THE PROBLEM:
Retype the listing below, keeping every line the same.

DATA SEGMENT:
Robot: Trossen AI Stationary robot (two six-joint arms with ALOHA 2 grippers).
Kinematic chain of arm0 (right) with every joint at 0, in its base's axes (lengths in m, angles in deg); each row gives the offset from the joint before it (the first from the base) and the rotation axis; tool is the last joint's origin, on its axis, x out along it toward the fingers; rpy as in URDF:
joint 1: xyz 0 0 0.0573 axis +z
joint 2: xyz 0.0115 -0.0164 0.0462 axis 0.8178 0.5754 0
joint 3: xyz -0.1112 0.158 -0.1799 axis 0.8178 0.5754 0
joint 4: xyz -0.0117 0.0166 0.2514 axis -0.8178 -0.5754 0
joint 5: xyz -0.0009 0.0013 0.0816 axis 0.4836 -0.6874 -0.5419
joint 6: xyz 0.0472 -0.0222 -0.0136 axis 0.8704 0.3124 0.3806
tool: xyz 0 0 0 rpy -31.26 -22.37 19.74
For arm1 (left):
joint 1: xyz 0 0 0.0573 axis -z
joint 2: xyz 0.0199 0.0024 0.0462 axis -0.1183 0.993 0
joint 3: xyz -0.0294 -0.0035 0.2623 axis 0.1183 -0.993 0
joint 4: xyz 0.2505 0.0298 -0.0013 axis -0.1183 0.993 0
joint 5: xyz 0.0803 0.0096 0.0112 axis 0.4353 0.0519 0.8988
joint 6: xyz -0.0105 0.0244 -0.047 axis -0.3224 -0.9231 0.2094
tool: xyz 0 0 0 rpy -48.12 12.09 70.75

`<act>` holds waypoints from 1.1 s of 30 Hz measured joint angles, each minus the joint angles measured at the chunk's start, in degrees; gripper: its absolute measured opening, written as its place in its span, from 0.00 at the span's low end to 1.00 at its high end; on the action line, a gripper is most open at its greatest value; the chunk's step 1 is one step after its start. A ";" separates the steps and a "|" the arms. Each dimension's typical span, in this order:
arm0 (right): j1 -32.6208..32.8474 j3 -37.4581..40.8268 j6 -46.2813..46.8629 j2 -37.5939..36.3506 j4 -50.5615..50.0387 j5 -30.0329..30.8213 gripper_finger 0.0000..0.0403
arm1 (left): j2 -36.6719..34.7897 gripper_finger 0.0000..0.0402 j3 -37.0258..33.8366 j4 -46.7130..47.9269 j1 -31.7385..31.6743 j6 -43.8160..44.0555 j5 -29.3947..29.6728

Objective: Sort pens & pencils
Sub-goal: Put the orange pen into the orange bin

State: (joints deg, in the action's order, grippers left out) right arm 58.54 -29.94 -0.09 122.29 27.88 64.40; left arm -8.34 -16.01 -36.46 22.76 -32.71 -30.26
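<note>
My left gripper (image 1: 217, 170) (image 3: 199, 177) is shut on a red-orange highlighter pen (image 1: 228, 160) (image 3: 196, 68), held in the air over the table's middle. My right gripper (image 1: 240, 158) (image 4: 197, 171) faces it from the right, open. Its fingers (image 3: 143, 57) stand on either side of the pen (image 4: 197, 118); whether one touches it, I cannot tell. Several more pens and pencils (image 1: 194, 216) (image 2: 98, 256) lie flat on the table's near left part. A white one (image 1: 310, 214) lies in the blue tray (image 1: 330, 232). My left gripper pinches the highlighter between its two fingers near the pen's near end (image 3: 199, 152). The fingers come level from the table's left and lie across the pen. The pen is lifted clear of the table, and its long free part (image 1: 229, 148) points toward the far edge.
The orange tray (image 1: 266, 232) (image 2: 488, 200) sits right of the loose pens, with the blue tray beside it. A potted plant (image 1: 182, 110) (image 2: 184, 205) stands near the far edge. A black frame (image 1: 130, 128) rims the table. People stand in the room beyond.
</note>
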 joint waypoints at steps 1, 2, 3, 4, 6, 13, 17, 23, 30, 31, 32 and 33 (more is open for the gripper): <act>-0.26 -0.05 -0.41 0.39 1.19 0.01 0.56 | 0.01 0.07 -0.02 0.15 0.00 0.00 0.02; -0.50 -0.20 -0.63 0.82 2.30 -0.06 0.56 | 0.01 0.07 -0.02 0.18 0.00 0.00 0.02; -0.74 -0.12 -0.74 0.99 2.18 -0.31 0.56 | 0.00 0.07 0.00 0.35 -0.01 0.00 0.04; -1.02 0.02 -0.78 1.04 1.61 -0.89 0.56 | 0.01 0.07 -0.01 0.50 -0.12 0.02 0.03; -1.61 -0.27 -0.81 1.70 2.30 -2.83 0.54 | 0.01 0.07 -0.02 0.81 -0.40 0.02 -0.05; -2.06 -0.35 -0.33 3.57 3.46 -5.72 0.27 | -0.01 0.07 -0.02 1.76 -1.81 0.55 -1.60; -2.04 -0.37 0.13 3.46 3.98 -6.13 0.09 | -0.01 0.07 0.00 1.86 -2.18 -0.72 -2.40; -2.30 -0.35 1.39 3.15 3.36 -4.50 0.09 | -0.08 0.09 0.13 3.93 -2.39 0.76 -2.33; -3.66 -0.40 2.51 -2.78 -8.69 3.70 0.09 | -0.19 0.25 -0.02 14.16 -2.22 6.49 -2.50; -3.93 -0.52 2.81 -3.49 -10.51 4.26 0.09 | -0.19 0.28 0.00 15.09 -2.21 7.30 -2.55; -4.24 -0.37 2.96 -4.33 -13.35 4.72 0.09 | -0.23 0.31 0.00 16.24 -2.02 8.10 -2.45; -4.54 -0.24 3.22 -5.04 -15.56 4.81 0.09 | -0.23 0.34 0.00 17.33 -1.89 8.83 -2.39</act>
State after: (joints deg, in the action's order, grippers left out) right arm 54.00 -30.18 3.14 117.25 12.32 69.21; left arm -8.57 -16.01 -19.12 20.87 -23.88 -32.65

EXERCISE OUTPUT:
Robot: Trossen AI Stationary robot (two six-joint arms with ALOHA 2 grippers).
Kinematic chain of arm0 (right) with every joint at 0, in its base's axes (lengths in m, angles in deg); each row gives the offset from the joint before it (the first from the base) and the rotation axis; tool is the last joint's origin, on its axis, x out along it toward the fingers; rpy as in URDF:
joint 1: xyz 0 0 0.0573 axis +z
joint 2: xyz 0.0115 -0.0164 0.0462 axis 0.8178 0.5754 0
joint 3: xyz -0.1112 0.158 -0.1799 axis 0.8178 0.5754 0
joint 4: xyz -0.0117 0.0166 0.2514 axis -0.8178 -0.5754 0
joint 5: xyz -0.0009 0.0013 0.0816 axis 0.4836 -0.6874 -0.5419
joint 6: xyz 0.0472 -0.0222 -0.0136 axis 0.8704 0.3124 0.3806
tool: xyz 0 0 0 rpy -31.26 -22.37 19.74
For arm1 (left):
joint 1: xyz 0 0 0.0573 axis -z
joint 2: xyz 0.0199 0.0024 0.0462 axis -0.1183 0.993 0
joint 3: xyz -0.0294 -0.0035 0.2623 axis 0.1183 -0.993 0
joint 4: xyz 0.2505 0.0298 -0.0013 axis -0.1183 0.993 0
joint 5: xyz 0.0803 0.0096 0.0112 axis 0.4353 0.0519 0.8988
joint 6: xyz -0.0105 0.0244 -0.047 axis -0.3224 -0.9231 0.2094
tool: xyz 0 0 0 rpy -48.12 12.09 70.75

`<act>` holds waypoints from 1.1 s of 30 Hz measured joint angles, each minus the joint angles measured at the chunk's start, in degrees; gripper: its absolute measured opening, written as its place in its span, from 0.00 at the span's low end to 1.00 at its high end; on the action line, a gripper is most open at its greatest value; the chunk's step 1 is one step after its start. A ";" separates the steps and a "|" the arms. Each dimension's typical span, in this order:
arm0 (right): j1 -32.6208..32.8474 j3 -37.4581..40.8268 j6 -46.2813..46.8629 j2 -37.5939..36.3506 j4 -50.5615..50.0387 j5 -30.0329..30.8213 gripper_finger 0.0000..0.0403
arm1 (left): j2 -36.6719..34.7897 gripper_finger 0.0000..0.0402 j3 -37.0258..33.8366 j4 -46.7130..47.9269 j1 -31.7385..31.6743 j6 -43.8160..44.0555 j5 -29.3947..29.6728

Objective: Sort pens & pencils
Sub-goal: Put the orange pen into the orange bin

State: (joints deg, in the action's order, grippers left out) right arm 58.54 -29.94 -0.09 122.29 27.88 64.40; left arm -8.34 -16.01 -36.46 22.76 -32.71 -30.26
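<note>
My left gripper (image 1: 217, 170) (image 3: 199, 177) is shut on a red-orange highlighter pen (image 1: 228, 160) (image 3: 196, 68), held in the air over the table's middle. My right gripper (image 1: 240, 158) (image 4: 197, 171) faces it from the right, open. Its fingers (image 3: 143, 57) stand on either side of the pen (image 4: 197, 118); whether one touches it, I cannot tell. Several more pens and pencils (image 1: 194, 216) (image 2: 98, 256) lie flat on the table's near left part. A white one (image 1: 310, 214) lies in the blue tray (image 1: 330, 232). My left gripper pinches the highlighter between its two fingers near the pen's near end (image 3: 199, 152). The fingers come level from the table's left and lie across the pen. The pen is lifted clear of the table, and its long free part (image 1: 229, 148) points toward the far edge.
The orange tray (image 1: 266, 232) (image 2: 488, 200) sits right of the loose pens, with the blue tray beside it. A potted plant (image 1: 182, 110) (image 2: 184, 205) stands near the far edge. A black frame (image 1: 130, 128) rims the table. People stand in the room beyond.
</note>
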 joint waypoints at steps 1, 2, 3, 4, 6, 13, 17, 23, 30, 31, 32 and 33 (more is open for the gripper): <act>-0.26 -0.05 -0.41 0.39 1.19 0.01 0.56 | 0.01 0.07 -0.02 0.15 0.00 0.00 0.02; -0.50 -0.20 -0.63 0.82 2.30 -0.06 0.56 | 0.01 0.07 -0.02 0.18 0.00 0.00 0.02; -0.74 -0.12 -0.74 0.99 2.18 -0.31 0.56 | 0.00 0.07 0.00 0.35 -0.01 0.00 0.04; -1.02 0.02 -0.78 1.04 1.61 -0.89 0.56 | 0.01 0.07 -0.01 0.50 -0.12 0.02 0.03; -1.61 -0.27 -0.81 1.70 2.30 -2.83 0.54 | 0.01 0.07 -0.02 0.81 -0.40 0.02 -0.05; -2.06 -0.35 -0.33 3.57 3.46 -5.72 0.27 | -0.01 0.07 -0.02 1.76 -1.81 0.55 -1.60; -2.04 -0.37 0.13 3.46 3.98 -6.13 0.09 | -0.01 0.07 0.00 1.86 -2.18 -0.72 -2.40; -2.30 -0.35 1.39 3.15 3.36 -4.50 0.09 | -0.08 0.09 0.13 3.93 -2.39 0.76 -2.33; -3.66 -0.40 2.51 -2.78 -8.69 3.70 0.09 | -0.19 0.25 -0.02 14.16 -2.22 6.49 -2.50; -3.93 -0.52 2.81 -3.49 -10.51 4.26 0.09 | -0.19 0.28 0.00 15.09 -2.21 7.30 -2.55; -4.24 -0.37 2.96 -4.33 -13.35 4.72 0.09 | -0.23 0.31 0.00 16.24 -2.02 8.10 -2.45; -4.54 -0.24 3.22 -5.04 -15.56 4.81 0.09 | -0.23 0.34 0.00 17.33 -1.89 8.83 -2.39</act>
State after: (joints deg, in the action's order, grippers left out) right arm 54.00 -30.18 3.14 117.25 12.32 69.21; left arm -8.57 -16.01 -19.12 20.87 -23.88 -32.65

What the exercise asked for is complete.